### EXERCISE DIRECTIONS
Return the listing below exactly. Leave its pictures out.

### EXERCISE DATA
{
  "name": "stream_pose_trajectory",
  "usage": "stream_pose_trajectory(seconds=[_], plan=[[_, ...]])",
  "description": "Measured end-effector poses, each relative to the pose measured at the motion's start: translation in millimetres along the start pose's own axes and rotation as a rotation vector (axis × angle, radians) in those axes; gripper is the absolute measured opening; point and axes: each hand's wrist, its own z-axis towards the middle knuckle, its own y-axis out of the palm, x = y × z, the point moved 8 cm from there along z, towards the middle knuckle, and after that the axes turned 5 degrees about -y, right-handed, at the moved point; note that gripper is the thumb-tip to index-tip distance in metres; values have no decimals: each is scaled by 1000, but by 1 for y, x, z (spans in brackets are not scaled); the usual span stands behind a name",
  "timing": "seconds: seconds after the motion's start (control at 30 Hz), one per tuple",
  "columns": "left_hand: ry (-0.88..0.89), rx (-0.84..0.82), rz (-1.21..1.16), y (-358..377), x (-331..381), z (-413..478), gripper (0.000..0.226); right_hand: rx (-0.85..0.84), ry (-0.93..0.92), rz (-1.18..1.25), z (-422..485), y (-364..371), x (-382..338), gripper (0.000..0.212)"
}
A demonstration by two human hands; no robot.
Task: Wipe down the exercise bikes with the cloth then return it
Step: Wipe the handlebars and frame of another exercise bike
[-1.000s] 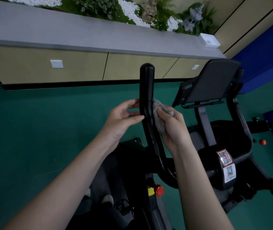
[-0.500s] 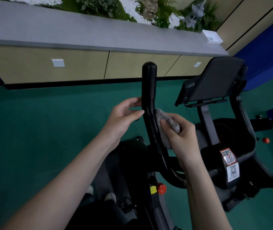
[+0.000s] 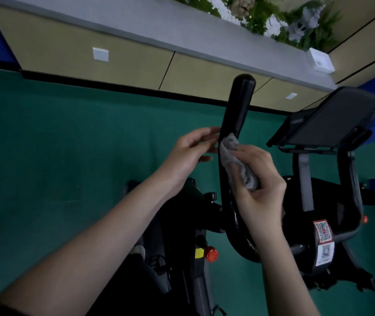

### RESPONSE
{
  "name": "stream_pose_trajectory",
  "usage": "stream_pose_trajectory(seconds=[_], plan=[[_, ...]])",
  "description": "Measured end-effector poses, each relative to the pose measured at the motion's start: translation in millimetres along the start pose's own axes and rotation as a rotation vector (axis × angle, radians) in those axes; gripper is the absolute measured opening; point and axes: each hand's wrist, its own z-axis towards the middle knuckle, its own y-axis out of the palm, x = y × z, the point moved 8 cm from there along z, towards the middle knuckle, and after that the axes turned 5 degrees about -y, right-handed, at the moved point; note that gripper is the thumb-tip to index-tip distance in metres; values have no decimals: each is scaled by 1000, but by 1 for y, x, z (spans in brackets are not scaled); the usual span stands behind a name",
  "timing": "seconds: seconds after the motion's start (control at 30 Hz), one per tuple",
  "columns": "left_hand: ry (-0.88..0.89), rx (-0.84..0.82), rz (-1.21..1.16), y (-358..377), x (-331..381), z (-413..478), gripper (0.000..0.226); right_hand: rx (-0.85..0.84), ry (-0.93..0.92), rz (-1.18..1.25), z (-422..485), y (-364..371), x (-382..338), gripper (0.000..0.212)"
}
A demonstration by two human hands; no robot.
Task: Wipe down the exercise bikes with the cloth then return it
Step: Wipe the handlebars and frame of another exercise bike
[-1.000s] 
[-0.500s] 
[+0.000s] 

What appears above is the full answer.